Introduction: How to Pick Simple Locks/Latches With a Paper Clip

You would be surprised at how many of the locks and latches around us can be bypassed with a simple paperclip. Some are cheaply constructed. Others are simply poorly installed. I am going to show you several examples. This illustrates how most locks are primarily just a deterrent and aren't 100% secure.

Disclaimer: This article is intended for informational purposes only. The author, and website hosting entity will not be held responsible for any misuse of the information, including any and all activities forbidden by applicable laws.

Step 1: Improperly Hung Doors

You may have heard of people opening a door with a credit card. Well, you can usually do the same thing with a paper clip.

There are a number of ways that a door can be improperly hung that make it easy to get through. If a door does have not a deadlatch or if it isn't functioning properly, then the door latch can be pried open. It is even easier if there is a large gap between the door and the strike plate. Here is a quick video tutorial.


If you can't pry the latch open from the front side, you can also use a paper clip to pull the latch open from the back. To do this, start by bending your paper clip into a large hook. Then insert it into the gap in the door and feed it behind the latch. Keep feeding it through until the end of the paper clip comes back out the front where you can reach it. Grab both ends of the paper clip and pull. The door should pop open.

Step 2: Open Doors With Privacy Locks

Many houses have door knobs with privacy locks on bathrooms and bedrooms. These knobs are locked by pressing in the handle an rotating the knob slightly. This prevents the outer knob from turning. Privacy knobs mostly serve to prevent people from just walking through a door without knocking.

Fortunately, they are designed to be easy to open. The outer knob has a hole in the center that lets you insert small rod (in our case a paper clip).  This pushes on a pressure plate that disengages the latch. You can then turn the outer knob and open the door. 

Step 3: Simple Latch

Simple latches such as swing latches are also easy to open with a paper clip. Start by unfolding end of the paper clip. Insert it into the gap in the door below the latch. Then just slide the paper clip up until the latch is lifted free from the hook (called the keeper).

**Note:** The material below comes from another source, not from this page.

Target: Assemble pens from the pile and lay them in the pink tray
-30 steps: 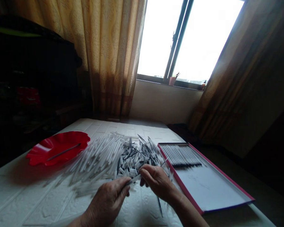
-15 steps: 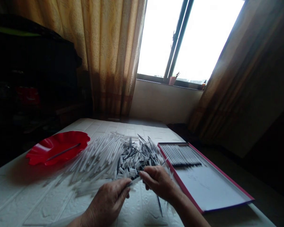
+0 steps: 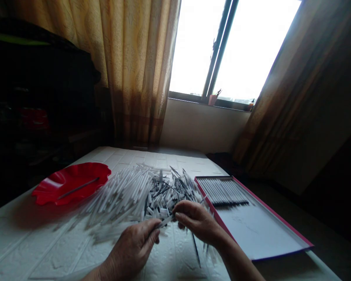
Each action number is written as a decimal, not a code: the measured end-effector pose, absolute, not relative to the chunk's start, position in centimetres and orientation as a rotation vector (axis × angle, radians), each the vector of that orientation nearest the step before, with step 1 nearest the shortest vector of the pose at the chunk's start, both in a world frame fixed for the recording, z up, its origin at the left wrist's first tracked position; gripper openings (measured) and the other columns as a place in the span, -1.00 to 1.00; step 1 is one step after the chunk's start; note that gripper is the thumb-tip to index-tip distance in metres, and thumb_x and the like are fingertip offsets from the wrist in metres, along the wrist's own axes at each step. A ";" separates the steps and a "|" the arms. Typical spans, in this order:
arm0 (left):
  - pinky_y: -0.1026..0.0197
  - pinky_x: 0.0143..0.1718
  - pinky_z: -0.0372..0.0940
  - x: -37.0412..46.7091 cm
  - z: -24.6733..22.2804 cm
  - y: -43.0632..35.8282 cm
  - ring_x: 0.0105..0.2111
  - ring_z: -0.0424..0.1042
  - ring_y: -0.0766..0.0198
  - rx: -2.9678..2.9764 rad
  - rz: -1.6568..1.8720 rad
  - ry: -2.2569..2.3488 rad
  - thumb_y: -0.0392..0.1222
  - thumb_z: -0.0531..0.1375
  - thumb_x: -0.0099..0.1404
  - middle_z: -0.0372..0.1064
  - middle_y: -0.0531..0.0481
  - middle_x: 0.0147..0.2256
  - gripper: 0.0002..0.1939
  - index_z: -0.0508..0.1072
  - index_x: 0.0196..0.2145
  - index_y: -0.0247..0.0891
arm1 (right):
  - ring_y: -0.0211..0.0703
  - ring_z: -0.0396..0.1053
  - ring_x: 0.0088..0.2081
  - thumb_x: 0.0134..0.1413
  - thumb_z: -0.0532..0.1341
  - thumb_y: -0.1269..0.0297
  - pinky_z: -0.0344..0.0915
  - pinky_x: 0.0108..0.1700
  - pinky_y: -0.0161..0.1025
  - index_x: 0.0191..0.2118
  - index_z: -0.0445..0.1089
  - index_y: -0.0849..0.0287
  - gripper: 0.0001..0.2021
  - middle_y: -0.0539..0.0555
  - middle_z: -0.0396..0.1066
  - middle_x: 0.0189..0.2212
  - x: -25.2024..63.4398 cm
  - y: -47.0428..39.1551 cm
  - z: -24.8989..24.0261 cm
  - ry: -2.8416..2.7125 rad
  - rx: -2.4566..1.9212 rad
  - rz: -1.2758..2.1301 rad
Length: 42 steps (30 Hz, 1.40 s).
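Between my hands is a slim whitish pen barrel. My left hand is closed round its near end. At the far end the fingertips of my right hand pinch it; a small dark bit shows there, too blurred to name. Just beyond my hands lies a loose heap of dark refill-like sticks and short white caps. Left of that heap is a big pile of white pen barrels. A thin dark stick lies on the table below my right hand.
A red wavy-edged plate at the left holds one dark stick. At the right lies a shallow pink-rimmed box with a row of assembled pens at its far end. The table has a white brick-pattern cover.
My right hand has lifted slightly, its fingers shifted on the barrel's far end, and more of the barrel shows between my hands. My left hand has barely moved.
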State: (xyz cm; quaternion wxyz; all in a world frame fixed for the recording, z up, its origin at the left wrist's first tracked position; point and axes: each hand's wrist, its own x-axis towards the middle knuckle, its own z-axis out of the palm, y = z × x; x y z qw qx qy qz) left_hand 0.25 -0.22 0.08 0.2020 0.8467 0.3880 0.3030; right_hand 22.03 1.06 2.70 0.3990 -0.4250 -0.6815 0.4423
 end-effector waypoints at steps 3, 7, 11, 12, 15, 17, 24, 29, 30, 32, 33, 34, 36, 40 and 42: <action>0.32 -0.40 0.27 0.3 0.0 -0.2 -0.45 0.52 0.27 2.369 0.835 1.087 -0.22 -0.03 0.36 0.51 0.06 -0.46 -0.77 0.42 -0.25 -0.20 | -0.32 0.32 -0.56 0.12 0.18 0.19 0.23 -0.50 -0.38 -0.42 0.36 0.19 -0.81 -0.06 0.35 -0.57 22.0 1.1 2.6 -1.820 -1.157 1.006; 0.32 -0.41 0.27 0.4 -0.1 -0.2 -0.45 0.52 0.26 2.385 0.812 1.080 -0.23 -0.03 0.36 0.51 0.06 -0.46 -0.77 0.42 -0.27 -0.20 | -0.32 0.28 -0.60 0.18 0.12 0.18 0.14 -0.55 -0.40 -0.55 0.30 0.18 -0.69 -0.04 0.34 -0.66 21.6 1.0 2.4 -1.928 -1.293 0.821; 0.32 -0.41 0.27 0.5 -0.3 0.0 -0.46 0.53 0.26 2.398 0.807 1.058 -0.23 -0.03 0.37 0.51 0.06 -0.47 -0.77 0.43 -0.25 -0.21 | -0.35 0.17 -0.69 0.20 0.06 0.05 0.04 -0.61 -0.40 -0.69 0.16 0.14 -0.53 -0.07 0.19 -0.77 21.2 1.2 1.9 -1.921 -1.386 0.752; 0.32 -0.42 0.27 0.5 -0.3 0.0 -0.46 0.53 0.26 2.398 0.810 1.055 -0.23 -0.03 0.37 0.51 0.06 -0.47 -0.77 0.43 -0.25 -0.21 | -0.35 0.15 -0.70 0.20 0.05 0.02 0.03 -0.62 -0.40 -0.70 0.15 0.14 -0.51 -0.07 0.17 -0.78 21.2 1.3 1.8 -1.914 -1.399 0.750; 0.33 -0.42 0.27 0.5 -0.1 0.0 -0.46 0.53 0.27 2.388 0.827 1.057 -0.23 -0.03 0.37 0.51 0.07 -0.47 -0.77 0.43 -0.28 -0.19 | -0.34 0.20 -0.67 0.20 0.06 0.04 0.10 -0.59 -0.40 -0.64 0.25 0.16 -0.55 -0.05 0.26 -0.72 21.4 1.3 1.9 -1.896 -1.342 0.808; 0.34 -0.42 0.27 0.4 0.1 0.0 -0.46 0.53 0.28 2.376 0.839 1.061 -0.22 -0.03 0.37 0.51 0.08 -0.47 -0.77 0.42 -0.29 -0.18 | -0.32 0.30 -0.59 0.19 0.10 0.12 0.19 -0.53 -0.40 -0.46 0.36 0.18 -0.71 -0.04 0.36 -0.60 21.6 1.2 2.2 -1.877 -1.238 0.902; 0.35 -0.42 0.25 0.3 0.4 -0.1 -0.48 0.51 0.29 2.349 0.829 1.083 -0.20 -0.03 0.36 0.49 0.08 -0.50 -0.77 0.40 -0.33 -0.17 | -0.31 0.35 -0.55 0.07 0.22 0.19 0.28 -0.49 -0.37 -0.37 0.39 0.18 -0.84 -0.06 0.37 -0.55 22.0 1.0 2.8 -1.785 -1.122 1.029; 0.32 -0.41 0.25 0.4 0.3 -0.1 -0.46 0.51 0.26 2.351 0.806 1.089 -0.20 -0.04 0.36 0.49 0.05 -0.48 -0.76 0.41 -0.32 -0.19 | -0.31 0.32 -0.61 0.15 0.14 0.20 0.20 -0.55 -0.39 -0.52 0.34 0.18 -0.73 -0.03 0.37 -0.64 21.7 1.1 2.6 -1.890 -1.253 0.868; 0.32 -0.41 0.25 0.3 0.3 -0.1 -0.46 0.52 0.26 2.352 0.797 1.088 -0.20 -0.05 0.36 0.49 0.05 -0.48 -0.76 0.41 -0.32 -0.20 | -0.31 0.32 -0.62 0.18 0.12 0.19 0.19 -0.56 -0.39 -0.55 0.32 0.18 -0.69 -0.02 0.37 -0.65 21.7 1.1 2.5 -1.905 -1.281 0.849; 0.32 -0.40 0.25 0.2 0.2 -0.1 -0.44 0.52 0.25 2.349 0.786 1.087 -0.20 -0.05 0.37 0.49 0.05 -0.47 -0.76 0.41 -0.31 -0.20 | -0.30 0.31 -0.63 0.21 0.08 0.17 0.17 -0.57 -0.39 -0.57 0.31 0.18 -0.64 -0.01 0.36 -0.67 21.7 1.1 2.3 -1.935 -1.314 0.823; 0.32 -0.40 0.25 0.2 0.2 -0.2 -0.44 0.52 0.25 2.344 0.786 1.089 -0.20 -0.05 0.37 0.49 0.05 -0.47 -0.76 0.41 -0.30 -0.20 | -0.30 0.31 -0.62 0.22 0.07 0.18 0.17 -0.56 -0.39 -0.56 0.31 0.18 -0.65 -0.01 0.37 -0.66 21.8 1.1 2.4 -1.952 -1.312 0.811; 0.32 -0.40 0.25 0.1 0.2 -0.2 -0.45 0.52 0.25 2.339 0.789 1.092 -0.19 -0.05 0.37 0.50 0.05 -0.47 -0.76 0.41 -0.28 -0.20 | -0.30 0.32 -0.60 0.22 0.07 0.19 0.18 -0.55 -0.40 -0.54 0.33 0.18 -0.67 -0.01 0.38 -0.64 21.8 1.0 2.5 -1.966 -1.301 0.801; 0.32 -0.40 0.25 0.1 0.2 -0.2 -0.44 0.52 0.25 2.336 0.793 1.099 -0.20 -0.05 0.37 0.50 0.05 -0.46 -0.76 0.41 -0.26 -0.19 | -0.30 0.35 -0.56 0.21 0.08 0.24 0.20 -0.53 -0.41 -0.46 0.35 0.18 -0.75 -0.01 0.42 -0.58 22.0 0.9 2.8 -1.985 -1.271 0.799; 0.32 -0.40 0.25 0.2 0.1 -0.1 -0.45 0.52 0.25 2.354 0.795 1.096 -0.20 -0.04 0.37 0.50 0.05 -0.47 -0.76 0.41 -0.28 -0.20 | -0.30 0.36 -0.56 0.21 0.07 0.28 0.22 -0.52 -0.41 -0.43 0.33 0.17 -0.79 -0.01 0.42 -0.56 22.0 0.6 3.4 -2.011 -1.247 0.821; 0.32 -0.40 0.25 0.2 0.1 -0.1 -0.45 0.52 0.25 2.366 0.798 1.091 -0.21 -0.04 0.36 0.50 0.05 -0.47 -0.77 0.41 -0.28 -0.20 | -0.30 0.35 -0.57 0.22 0.06 0.26 0.21 -0.52 -0.41 -0.46 0.32 0.17 -0.76 -0.01 0.42 -0.58 22.0 0.5 3.5 -2.042 -1.260 0.783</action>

Your paper clip can also be used to re-latch the door. To do this, slide the latch down so that the door can barely close. Then with the door closed, use your paper clip to slide the latch down the rest of the way back into the fully latched position. This trick makes it looks like it was never opened.

Step 4: Cheap Luggage Locks

Cheap luggage locks like the kind pictured here are one example of pad locks that can be picked with a paper clip. These rudimentary locks just have a small spring loaded clamp that holds the U-bar (called the shackle) in place. To open the lock, all you need to do is pry this clamp open. You can do this with a paper clip whose end is bent into a small loop. If you have a key to use as an example, try to replicate its shape as well as you can. Then just insert it into the lock, and rotate the paperclip until the lock pops open. You may need to  move the paper clip around until you find the clamp. This method is easier and more discrete than other methods such as cutting it open with bolt cutters.

Step 5: Open Paper Towel/Toilet Paper Dispensers

No one is really concerned about the security of their toilet paper or paper towels. But it is useful to be able to refill them is you lose the key. There are a wide variety of latching mechanisms used on toilet paper/paper towel dispensers. But usually there are one or two spring loaded plates that latch around the front cover. You will have to examine the latch on your dispenser to determine exactly how it opens. 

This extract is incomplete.